Problem Set: Least Squares
Practice
If you complete this exercise using the Quarto file used to generate this page, you should be able to change the format: header above to say format: pdf, it will render as a pdf file that includes just the questions and your answers (and not, for example, this text).
The following items are premised on you doing some data analysis yourself. For questions 1–3, use an example of your own choosing with a binary explanatory variable and a continuous outcome. For questions 4–6, you will be returning to the models you fit in the “Background” problem set. For questions 7–11, you will introduce a new example.
- In data of your choosing, fit a linear regression model with a binary explanatory variable (provide the output). [1]
- Compute the mean of the outcome for each category of the binary explanatory variable. [1]

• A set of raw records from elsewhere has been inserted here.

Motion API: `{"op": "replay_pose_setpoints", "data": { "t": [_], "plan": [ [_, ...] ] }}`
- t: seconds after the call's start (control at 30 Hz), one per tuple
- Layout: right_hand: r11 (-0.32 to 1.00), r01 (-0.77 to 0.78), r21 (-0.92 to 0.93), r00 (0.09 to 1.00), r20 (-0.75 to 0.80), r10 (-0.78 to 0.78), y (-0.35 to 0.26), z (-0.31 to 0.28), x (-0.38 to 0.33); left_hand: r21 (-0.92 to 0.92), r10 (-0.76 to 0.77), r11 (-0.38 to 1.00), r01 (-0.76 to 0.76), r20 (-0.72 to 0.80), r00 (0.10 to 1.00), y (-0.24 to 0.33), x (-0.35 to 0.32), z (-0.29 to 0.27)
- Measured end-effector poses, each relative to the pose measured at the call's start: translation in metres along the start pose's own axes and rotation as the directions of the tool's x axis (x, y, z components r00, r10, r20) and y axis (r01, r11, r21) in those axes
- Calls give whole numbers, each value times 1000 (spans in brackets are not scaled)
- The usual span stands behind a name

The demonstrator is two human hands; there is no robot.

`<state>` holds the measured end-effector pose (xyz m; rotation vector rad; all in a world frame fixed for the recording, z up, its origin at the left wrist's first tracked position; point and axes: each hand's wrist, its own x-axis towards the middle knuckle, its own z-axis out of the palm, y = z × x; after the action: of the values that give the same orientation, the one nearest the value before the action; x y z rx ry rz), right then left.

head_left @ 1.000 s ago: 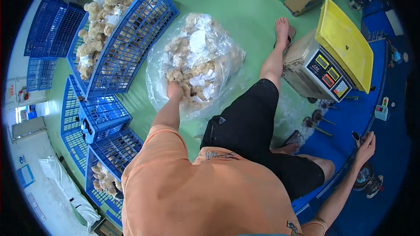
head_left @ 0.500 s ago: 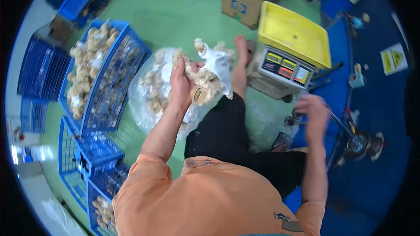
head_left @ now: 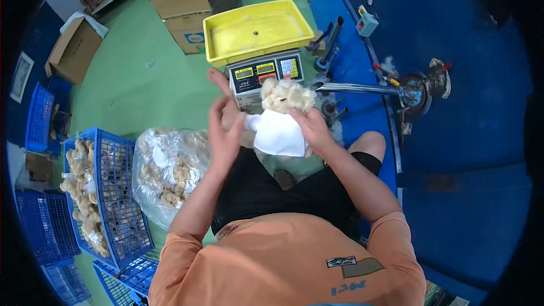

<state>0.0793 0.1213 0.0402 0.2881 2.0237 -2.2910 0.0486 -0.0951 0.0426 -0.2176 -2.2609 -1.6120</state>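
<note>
A beige plush toy (head_left: 276, 97) in a white shirt (head_left: 280, 133) is up in front of my lap, its furry part upward. My right hand (head_left: 315, 129) is closed on its right side, the thumb pressed on the edge of the shirt. Beside the toy's white sleeve is my left hand (head_left: 225, 136), thumb and fingers apart, the thumb close to the sleeve end; whether it touches is unclear. Just right of the toy's furry top is the cut end of a metal tube (head_left: 357, 87). The toy's underside is hidden.
A yellow tray (head_left: 255, 51) rests on a digital scale (head_left: 245, 82) ahead. To the left are a clear plastic bag (head_left: 148, 195) of plush toys and a blue crate (head_left: 122, 192) full of them. A cardboard box (head_left: 181, 28) stands beyond; a blue machine (head_left: 447, 107) is at right.
The view has turned to the right. The toy has moved from my left hand, over the bag, to my right hand near the tube. My left hand has opened beside the sleeve.
</note>
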Motion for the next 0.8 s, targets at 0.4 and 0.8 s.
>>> {"op": "replay_pose_setpoints", "data": {
  "t": [0.4, 0.8],
  "plan": [
    [996, 94, 5, 984, -150, -92, 32, -16, 8, -428, -318, 790, 439, 327, 890, 14, 0, 59],
    [344, 388, -855, 794, 120, -596, 8, -21, 6, -487, -305, 677, 551, 497, 813, 9, 21, 91]
  ]
}}
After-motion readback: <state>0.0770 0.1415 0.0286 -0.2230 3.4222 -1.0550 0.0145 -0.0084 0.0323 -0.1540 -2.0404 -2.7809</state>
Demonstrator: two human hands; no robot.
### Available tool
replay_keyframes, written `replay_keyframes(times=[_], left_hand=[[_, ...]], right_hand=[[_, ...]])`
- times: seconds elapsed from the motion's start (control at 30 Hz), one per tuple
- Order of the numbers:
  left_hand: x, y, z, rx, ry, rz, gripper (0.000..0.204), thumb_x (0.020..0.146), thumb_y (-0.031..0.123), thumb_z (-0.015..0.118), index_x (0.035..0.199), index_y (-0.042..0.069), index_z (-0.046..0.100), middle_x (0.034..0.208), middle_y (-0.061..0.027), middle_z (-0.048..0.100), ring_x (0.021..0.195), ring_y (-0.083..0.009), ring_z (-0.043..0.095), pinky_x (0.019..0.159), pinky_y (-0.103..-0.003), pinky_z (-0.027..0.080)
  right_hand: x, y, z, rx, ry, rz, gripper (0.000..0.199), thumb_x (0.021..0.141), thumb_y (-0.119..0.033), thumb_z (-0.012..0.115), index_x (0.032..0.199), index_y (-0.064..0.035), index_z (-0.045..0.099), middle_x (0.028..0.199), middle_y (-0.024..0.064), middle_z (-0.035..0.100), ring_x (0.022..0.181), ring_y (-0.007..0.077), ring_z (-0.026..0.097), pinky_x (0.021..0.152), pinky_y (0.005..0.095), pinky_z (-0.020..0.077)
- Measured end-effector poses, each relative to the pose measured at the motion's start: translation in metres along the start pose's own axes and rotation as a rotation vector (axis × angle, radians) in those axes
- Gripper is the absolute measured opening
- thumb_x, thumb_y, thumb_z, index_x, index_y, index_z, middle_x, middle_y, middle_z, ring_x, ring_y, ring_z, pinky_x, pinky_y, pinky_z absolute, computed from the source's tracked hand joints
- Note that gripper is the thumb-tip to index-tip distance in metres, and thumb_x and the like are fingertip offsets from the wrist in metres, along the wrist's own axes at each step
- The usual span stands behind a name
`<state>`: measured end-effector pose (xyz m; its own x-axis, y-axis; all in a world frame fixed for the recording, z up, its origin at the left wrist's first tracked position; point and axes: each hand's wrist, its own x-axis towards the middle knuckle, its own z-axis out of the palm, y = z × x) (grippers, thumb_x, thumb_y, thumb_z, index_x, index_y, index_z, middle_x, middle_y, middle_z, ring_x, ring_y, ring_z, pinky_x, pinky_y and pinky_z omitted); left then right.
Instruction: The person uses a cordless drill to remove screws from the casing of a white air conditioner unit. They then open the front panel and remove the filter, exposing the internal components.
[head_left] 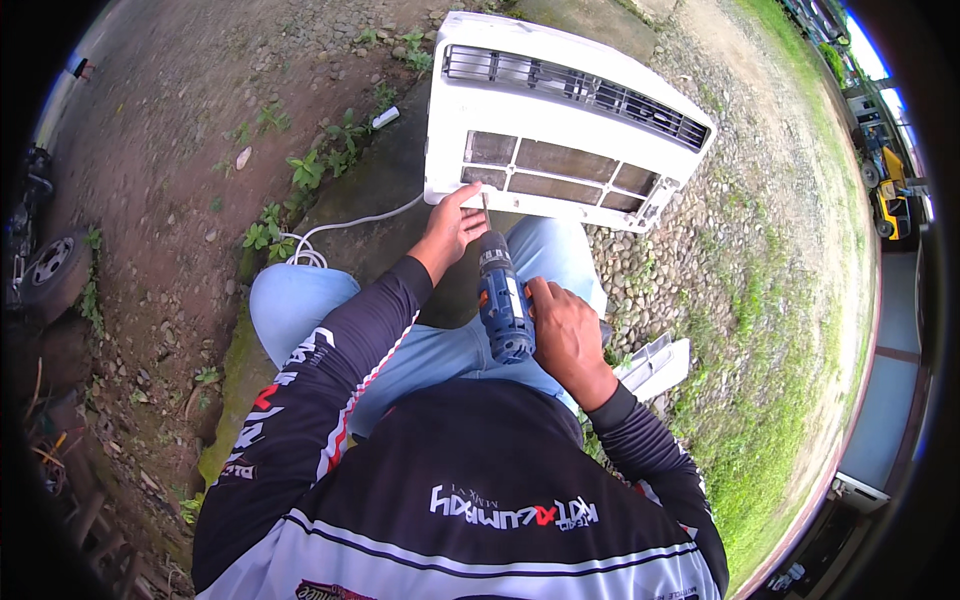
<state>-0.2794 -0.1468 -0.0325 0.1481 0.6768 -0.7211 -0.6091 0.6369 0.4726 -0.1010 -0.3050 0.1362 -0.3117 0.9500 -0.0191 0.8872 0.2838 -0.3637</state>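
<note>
- White plastic makes up the slatted housing (560,120), which sits just beyond the person's knees, straight ahead and a little right, its long axis slanting from upper left down to the right.
- Near its lower left corner, the slim bit (486,207) of a blue and black drill (506,312) reaches the lower edge; from where I stand I cannot tell whether the tip touches.
- That drill points away from the body and leans slightly left, so bit and housing edge meet roughly crosswise.
- Of the two, the left hand (452,228) is nearer the housing: one digit lies against the lower edge, the others bend beside the bit. I cannot tell whether it pinches anything.
- Farther back, the right hand (568,335) is wrapped around the drill's grip, coming in from the right.
- Close below the lower edge stands the right knee in pale jeans (545,245), hemming in the drill on its far right side.
- Leftward, a white cord (365,218) runs from the housing corner into a coil by the left knee.
- More room lies to the right, over rounded stones (632,270), though a loose white frame (655,370) rests beyond the right wrist.
</note>
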Motion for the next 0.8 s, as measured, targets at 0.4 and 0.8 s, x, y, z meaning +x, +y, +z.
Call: replay_keyframes(times=[0.4,0.8], left_hand=[[0.015,-0.012,0.003,-0.202,0.051,0.159,0.043,0.095,0.015,0.077,0.126,-0.006,0.057,0.115,-0.0240,0.066,0.102,-0.0348,0.072,0.090,-0.045,0.065],[0.010,-0.011,0.003,-0.178,0.041,0.176,0.047,0.094,0.020,0.079,0.127,-0.007,0.057,0.108,-0.0223,0.065,0.099,-0.0331,0.072,0.085,-0.043,0.065]], right_hand=[[0.011,-0.015,0.001,-0.063,-0.050,0.006,0.018,0.091,-0.010,0.070,0.104,-0.0058,0.058,0.082,0.0158,0.068,0.074,0.0361,0.071,0.067,0.0470,0.0564],[0.016,-0.018,-0.012,0.012,-0.086,0.050,0.024,0.090,-0.007,0.069,0.108,-0.0046,0.054,0.081,0.0196,0.069,0.073,0.0408,0.071,0.065,0.0508,0.0547]])
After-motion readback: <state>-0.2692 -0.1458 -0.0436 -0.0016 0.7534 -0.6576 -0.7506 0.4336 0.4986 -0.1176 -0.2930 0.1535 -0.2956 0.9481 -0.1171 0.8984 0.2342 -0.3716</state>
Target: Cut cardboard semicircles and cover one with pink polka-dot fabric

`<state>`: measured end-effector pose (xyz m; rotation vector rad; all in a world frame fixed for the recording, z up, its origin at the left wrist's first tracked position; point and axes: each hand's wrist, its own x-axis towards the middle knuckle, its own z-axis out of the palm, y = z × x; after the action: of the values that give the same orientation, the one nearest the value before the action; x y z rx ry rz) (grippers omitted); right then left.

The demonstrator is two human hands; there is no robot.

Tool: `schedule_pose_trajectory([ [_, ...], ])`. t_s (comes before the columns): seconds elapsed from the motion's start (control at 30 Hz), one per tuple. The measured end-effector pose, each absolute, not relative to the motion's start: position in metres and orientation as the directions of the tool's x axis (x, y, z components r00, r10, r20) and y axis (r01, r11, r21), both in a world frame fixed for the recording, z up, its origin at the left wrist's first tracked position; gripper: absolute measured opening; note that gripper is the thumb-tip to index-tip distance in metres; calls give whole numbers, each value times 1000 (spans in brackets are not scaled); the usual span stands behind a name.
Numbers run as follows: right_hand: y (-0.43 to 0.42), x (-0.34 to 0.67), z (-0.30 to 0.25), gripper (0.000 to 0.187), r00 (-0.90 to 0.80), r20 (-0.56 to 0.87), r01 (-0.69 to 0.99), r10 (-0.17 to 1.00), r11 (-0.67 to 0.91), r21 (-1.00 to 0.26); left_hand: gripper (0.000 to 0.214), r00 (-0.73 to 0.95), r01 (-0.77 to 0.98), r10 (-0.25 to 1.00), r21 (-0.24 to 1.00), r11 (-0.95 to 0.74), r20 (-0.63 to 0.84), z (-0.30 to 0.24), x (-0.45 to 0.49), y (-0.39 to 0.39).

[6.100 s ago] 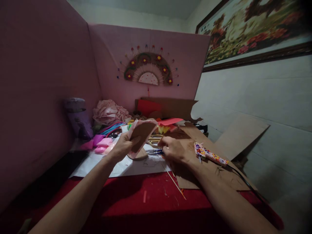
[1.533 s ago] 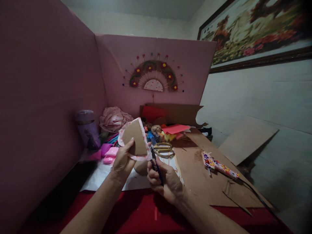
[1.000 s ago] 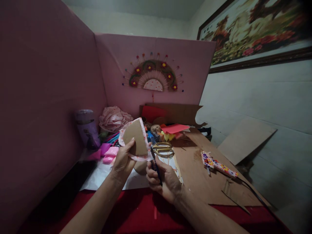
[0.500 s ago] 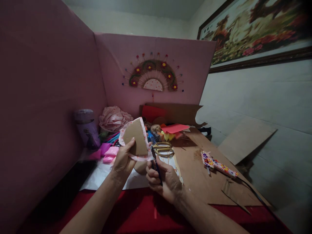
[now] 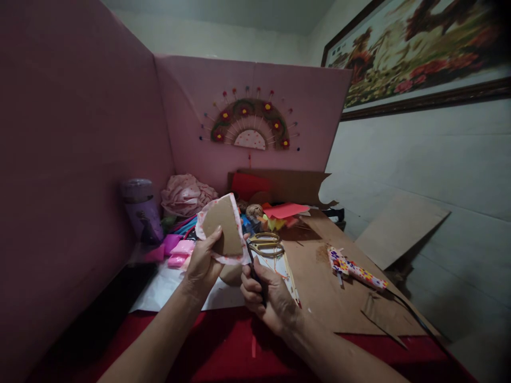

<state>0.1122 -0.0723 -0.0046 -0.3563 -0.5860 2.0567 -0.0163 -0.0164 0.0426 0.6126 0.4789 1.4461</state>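
My left hand [image 5: 203, 263] holds up a fan-shaped cardboard piece [image 5: 222, 229] edged with pink dotted fabric, thumb on its face. My right hand [image 5: 266, 297] is closed around dark-handled scissors [image 5: 252, 266], whose blades point up at the fabric rim on the piece's lower right edge. Both hands hover above a white paper sheet [image 5: 167, 284] on the red table [image 5: 223, 346].
Gold scissors [image 5: 265, 242] and thin sticks [image 5: 290, 276] lie just behind my right hand. A patterned glue gun [image 5: 355, 268] rests on a cardboard sheet [image 5: 339, 287] at right. A purple bottle [image 5: 139, 210], pink packets [image 5: 175, 247] and pink cloth [image 5: 186, 194] sit at left before a pink board [image 5: 255, 117].
Six seconds ago my right hand was reaching onto the table; it now holds the dark scissers' handles up against the piece. Over the last second the hands have barely moved.
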Motion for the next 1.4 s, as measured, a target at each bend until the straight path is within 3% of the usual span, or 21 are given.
schedule_pose_trajectory([
  [0.7, -70, 118, -3, 33, -646, 40, -684, 762, -556, -471, 32, 57, -746, 994, 666, -19, 93, 42, -18, -15],
  [1.4, -68, 123, -2, 36, -665, -39, -653, 745, -606, -454, 34, 64, -707, 996, 707, 4, 59, 41, -20, -14],
])
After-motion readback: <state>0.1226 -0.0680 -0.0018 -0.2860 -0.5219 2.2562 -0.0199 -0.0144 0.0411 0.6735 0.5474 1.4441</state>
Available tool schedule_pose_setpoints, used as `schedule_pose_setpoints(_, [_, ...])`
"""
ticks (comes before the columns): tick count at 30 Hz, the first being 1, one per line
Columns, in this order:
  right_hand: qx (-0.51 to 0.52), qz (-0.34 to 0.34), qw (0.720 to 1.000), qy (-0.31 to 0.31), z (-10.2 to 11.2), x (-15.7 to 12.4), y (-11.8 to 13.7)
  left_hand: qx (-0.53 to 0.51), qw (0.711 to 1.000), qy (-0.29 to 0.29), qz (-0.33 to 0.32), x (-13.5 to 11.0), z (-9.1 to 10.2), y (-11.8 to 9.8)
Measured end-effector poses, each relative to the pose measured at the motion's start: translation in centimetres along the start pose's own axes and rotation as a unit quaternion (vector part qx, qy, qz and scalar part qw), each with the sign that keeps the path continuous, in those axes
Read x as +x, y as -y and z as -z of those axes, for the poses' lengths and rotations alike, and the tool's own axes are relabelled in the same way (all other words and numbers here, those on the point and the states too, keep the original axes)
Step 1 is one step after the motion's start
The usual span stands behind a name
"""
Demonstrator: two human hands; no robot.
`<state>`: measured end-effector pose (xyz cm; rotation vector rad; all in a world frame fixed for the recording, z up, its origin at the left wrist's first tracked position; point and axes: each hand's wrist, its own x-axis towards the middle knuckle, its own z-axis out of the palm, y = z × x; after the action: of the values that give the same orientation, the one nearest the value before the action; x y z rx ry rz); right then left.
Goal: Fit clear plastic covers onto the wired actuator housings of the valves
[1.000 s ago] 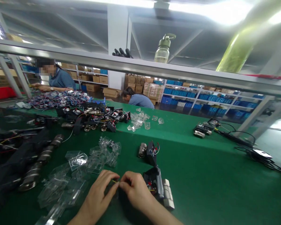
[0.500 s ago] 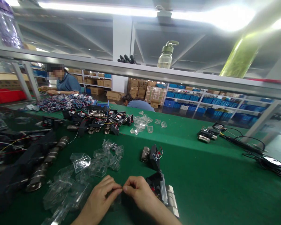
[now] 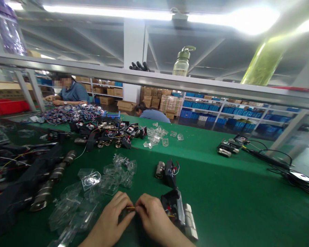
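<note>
My left hand (image 3: 113, 216) and my right hand (image 3: 154, 214) meet fingertip to fingertip over the green bench. A thin yellow wire (image 3: 130, 207) spans the small gap between them, pinched by the right thumb and forefinger. The left fingers curl around a small dark or see-through part that is mostly hidden. Just right of my right hand lies a black housing (image 3: 173, 207) with a silver metal cylinder (image 3: 190, 221) beside it. Behind it stands another black unit (image 3: 170, 173) with loose wires. Clear plastic covers (image 3: 79, 209) are heaped left of my left hand.
Black units with metal fittings (image 3: 45, 192) crowd the left side. Further back are a pile of wired parts (image 3: 74, 113) and more clear pieces (image 3: 156, 135). Cables (image 3: 293, 178) lie at right. A shelf rail (image 3: 154, 76) crosses above; two people are beyond the bench.
The yellow wire now shows between my fingertips, where none was visible before. My left fingers have opened slightly around the small part, and my right hand has turned a little.
</note>
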<state>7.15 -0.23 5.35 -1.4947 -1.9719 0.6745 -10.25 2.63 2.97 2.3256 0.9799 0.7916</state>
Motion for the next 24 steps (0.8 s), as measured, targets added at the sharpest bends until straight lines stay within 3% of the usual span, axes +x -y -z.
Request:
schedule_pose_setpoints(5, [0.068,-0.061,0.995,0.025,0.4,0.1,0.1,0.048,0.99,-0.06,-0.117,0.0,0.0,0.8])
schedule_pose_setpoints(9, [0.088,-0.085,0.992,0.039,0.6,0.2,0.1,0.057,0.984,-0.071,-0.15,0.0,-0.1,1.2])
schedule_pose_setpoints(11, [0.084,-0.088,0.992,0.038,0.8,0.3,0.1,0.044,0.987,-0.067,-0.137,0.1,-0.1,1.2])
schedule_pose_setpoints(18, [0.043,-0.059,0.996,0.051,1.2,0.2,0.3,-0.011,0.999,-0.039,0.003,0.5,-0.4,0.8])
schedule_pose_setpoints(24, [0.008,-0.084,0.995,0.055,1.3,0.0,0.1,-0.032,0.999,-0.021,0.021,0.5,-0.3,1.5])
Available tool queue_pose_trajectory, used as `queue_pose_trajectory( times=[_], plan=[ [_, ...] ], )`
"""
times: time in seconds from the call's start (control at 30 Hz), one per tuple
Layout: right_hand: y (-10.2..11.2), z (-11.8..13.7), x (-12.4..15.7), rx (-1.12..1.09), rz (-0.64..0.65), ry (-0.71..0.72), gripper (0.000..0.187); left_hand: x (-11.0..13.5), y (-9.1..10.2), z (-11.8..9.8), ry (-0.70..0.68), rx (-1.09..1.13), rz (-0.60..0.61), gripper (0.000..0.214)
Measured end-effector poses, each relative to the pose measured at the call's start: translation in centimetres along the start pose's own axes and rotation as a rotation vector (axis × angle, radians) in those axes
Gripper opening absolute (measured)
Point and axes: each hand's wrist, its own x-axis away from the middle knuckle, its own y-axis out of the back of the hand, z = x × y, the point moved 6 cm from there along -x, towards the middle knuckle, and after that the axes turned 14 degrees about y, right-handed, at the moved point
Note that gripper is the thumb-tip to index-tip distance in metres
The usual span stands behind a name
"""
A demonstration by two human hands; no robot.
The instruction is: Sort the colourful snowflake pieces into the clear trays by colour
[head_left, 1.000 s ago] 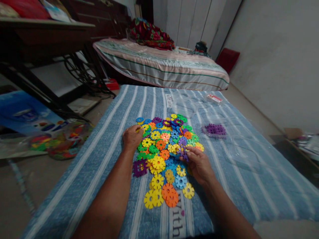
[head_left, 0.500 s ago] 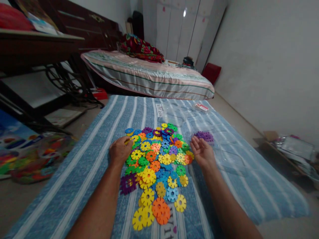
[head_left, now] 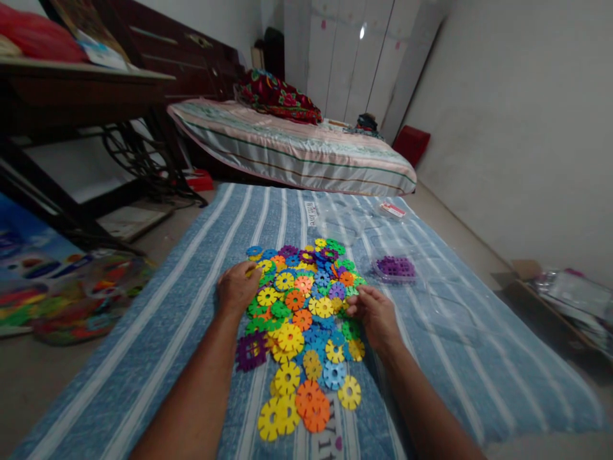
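Flat, notched plastic discs (head_left: 290, 337) in yellow, orange, green, blue and purple lie in a loose pile on a striped blue cloth (head_left: 191, 255). At the pile's left edge is my left hand (head_left: 238, 289), its fingers curled together beside yellow and green discs. Whatever sits between those fingertips is hidden. Across the pile, my right hand (head_left: 378, 316) reaches over the right edge, fingers bent and a little apart above yellow and green discs. A purple square lattice piece (head_left: 252, 351) rests at the lower left of the pile.
Right of the pile stands a clear plastic tray (head_left: 450, 310) with purple lattice pieces (head_left: 395, 266) in one compartment. A red-and-white label (head_left: 393, 209) lies farther back. Beyond are a bed (head_left: 297, 150), a treadle table (head_left: 86, 83) and a box (head_left: 565, 313) on the floor.
My right hand has moved left onto the pile's edge and turned from palm up to fingers down. My left hand stays at the left edge. The view has shifted slightly.
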Motion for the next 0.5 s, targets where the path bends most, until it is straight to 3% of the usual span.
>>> queue_pose_trajectory(
  times=[0.5],
  plan=[
    [-5.0,-1.5,3.8,0.145,0.232,-0.035,0.039,0.2,-0.2,0.1,0.003,0.004,-0.004,0.032]
  ],
)
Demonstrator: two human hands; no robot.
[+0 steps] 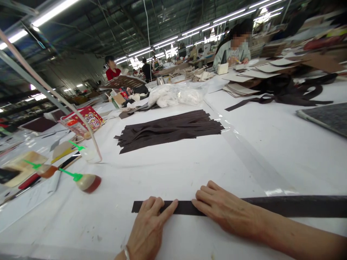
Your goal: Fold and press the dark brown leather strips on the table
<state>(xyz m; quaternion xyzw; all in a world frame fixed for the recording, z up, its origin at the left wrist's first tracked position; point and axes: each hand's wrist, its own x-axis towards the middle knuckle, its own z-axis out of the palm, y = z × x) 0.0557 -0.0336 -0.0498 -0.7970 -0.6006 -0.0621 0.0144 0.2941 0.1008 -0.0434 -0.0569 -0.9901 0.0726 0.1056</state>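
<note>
A long dark brown strip [295, 206], flat like leather or fabric, runs sideways along the near side of the white table. My left hand [148, 224] rests near its left end, fingers bent over it and the index fingertip pressing on top. Further right, my right hand [226, 207] is closed on the strip, with fingertips bunched at its far edge and thumb side low. Between the hands a short stretch of strip lies bare. Beyond them sits a pile of similar dark strips [170, 128], laid roughly parallel.
Squeeze bottles with green nozzles, one holding reddish liquid [89, 183], stand at left near a thin upright tube [86, 124]. Clear plastic bags [176, 94] lie behind the pile. Loose strips [287, 94] and stacked boards [241, 89] lie right. A person [233, 52] sits across the table.
</note>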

(Note: you may need to restrict your computation to the same observations used in the model — e.g., using filter in R — to ensure the means correspond to the model’s estimation sample.)
- Describe how the means computed in question 2 relate to the intercept and coefficient estimated in question 1. [1]
*4. In the “Background” problem set, you fit two models: one with only a key explanatory variable and one with a covariate. Fit those two models again and compare the RMSEs. [1]
For questions 5 and 6, use the model from the Background problem set that included a key explanatory variable and a covariate. Fit a median regression version of that model.
*5. Interpret the coefficient(s) from your median regression model. Does it differ appreciably from the OLS coefficient? [1]
*6. Interpret the difference (or lack thereof) between the median regression and OLS coefficients substantively: why might the relationship between the explanatory variable and the conditional median be the same as, or different from, the relationship between the explanatory variable and the conditional mean? [1]
For questions 7–11, fit a new linear regression model with three explanatory variables: a binary explanatory variable, a categorical explanatory variable (3+ exclusive categories), and a continuous explanatory variable. Don’t use the example from the prior problem set: either switch the data, the outcome, or the explanatory variables (or switch up more radically than this).
- In 1–3 sentences, describe the data you are using in this example, and what relationship you are expecting between the explanatory variables and outcome that motivates the example. [2]
- Provide the output from the model you have fit. [0]
- In one sentence, interpret the coefficient for the binary explanatory variable. [1]
- In one sentence, interpret the coefficient for the categorical explanatory variable. [1]
- In one sentence, interpret the coefficient for the continuous explanatory variable. [1]